EXERCISE AIM: Return only those lines of the material that contain "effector".

■ ■ ■

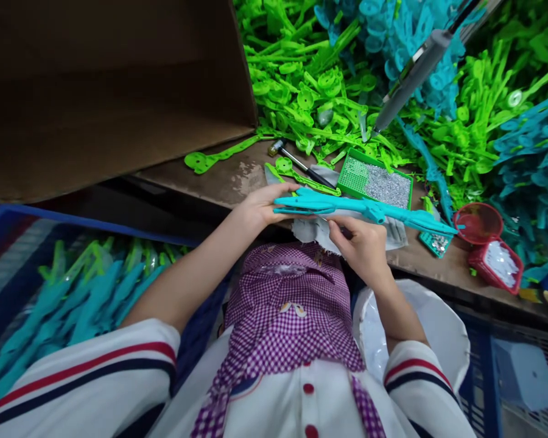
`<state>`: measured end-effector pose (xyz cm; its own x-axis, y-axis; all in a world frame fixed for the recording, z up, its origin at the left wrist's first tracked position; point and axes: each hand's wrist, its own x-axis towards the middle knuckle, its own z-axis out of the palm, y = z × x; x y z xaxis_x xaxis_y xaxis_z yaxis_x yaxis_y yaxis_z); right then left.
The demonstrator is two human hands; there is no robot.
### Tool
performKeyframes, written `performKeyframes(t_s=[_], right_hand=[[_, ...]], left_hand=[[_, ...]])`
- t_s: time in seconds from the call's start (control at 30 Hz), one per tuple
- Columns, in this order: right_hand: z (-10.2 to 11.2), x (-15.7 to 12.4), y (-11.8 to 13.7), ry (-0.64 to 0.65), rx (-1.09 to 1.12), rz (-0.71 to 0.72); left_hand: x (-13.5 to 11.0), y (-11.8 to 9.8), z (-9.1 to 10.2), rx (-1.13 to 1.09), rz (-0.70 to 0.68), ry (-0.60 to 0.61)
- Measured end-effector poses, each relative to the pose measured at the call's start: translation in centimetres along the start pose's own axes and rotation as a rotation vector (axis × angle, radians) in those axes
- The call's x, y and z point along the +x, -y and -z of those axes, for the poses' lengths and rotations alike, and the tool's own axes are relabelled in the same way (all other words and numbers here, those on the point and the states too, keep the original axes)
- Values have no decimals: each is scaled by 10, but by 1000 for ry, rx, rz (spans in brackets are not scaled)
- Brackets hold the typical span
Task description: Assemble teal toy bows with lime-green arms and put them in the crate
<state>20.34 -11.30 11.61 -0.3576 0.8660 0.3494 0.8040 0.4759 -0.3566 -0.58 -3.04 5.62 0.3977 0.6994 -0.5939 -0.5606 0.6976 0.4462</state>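
Note:
A long teal plastic part (pixel 374 213) lies across the bench edge in front of me, held level. My left hand (pixel 260 205) grips its wide left end, fingers wrapped round it. My right hand (pixel 363 246) is closed in a pinch under the middle of the part; what its fingertips hold, if anything, is too small to see. A white cloth (pixel 313 231) lies under both hands.
A green tray of small silver screws (pixel 377 181) sits behind the part, with a hammer (pixel 296 161) to its left. A hanging grey screwdriver (pixel 411 76) points down. Heaps of green (pixel 310 79) and teal parts fill the bench. A cardboard box (pixel 109 91), a blue crate (pixel 50 298), red cups (pixel 479 224).

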Motion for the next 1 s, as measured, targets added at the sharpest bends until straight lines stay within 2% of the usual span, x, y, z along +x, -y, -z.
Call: performKeyframes(t_s=[0.2, 0.37, 0.47, 0.57, 0.7, 0.77, 0.83, 1.0], right_hand=[[4, 8, -8, 24, 32, 1], [-13, 16, -34, 71, 259, -47], [-25, 14, -41, 112, 225, 73], [-18, 9, -39, 120, 155, 131], [8, -4, -35, 130, 227, 52], [12, -12, -37, 94, 281, -18], [8, -20, -42, 31, 332, -96], [-13, -26, -53, -94, 415, -301]], left_hand=[[-1, -1, 0, -12, -4, -27], [4, 1, 6, -51, -25, 31], [5, 5, 5, -79, -24, 45], [5, 7, 4, -59, 11, 7], [11, 9, 12, -24, -20, -59], [16, 14, 19, 1, -53, -113], [20, 22, 26, 41, -110, -150], [21, 36, 43, 192, -303, -156]])
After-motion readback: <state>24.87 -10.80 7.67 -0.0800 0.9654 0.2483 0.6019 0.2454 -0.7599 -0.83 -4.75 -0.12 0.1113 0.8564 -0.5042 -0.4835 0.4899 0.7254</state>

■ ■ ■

ANSWER BOX:
`<state>`: measured end-effector pose (xyz cm; its own x-axis, y-axis; all in a world frame fixed for the recording, z up, its origin at the left wrist's first tracked position; point and axes: each hand's wrist, its own x-axis towards the middle knuckle, its own z-axis out of the palm, y = z × x; x y z xaxis_x xaxis_y xaxis_z yaxis_x yaxis_y yaxis_z); right then left.
- Measured end-effector poses, each relative to the pose measured at the call's start: translation in centimetres along the start pose's own axes and rotation as a rotation vector (axis × angle, radians) in those axes

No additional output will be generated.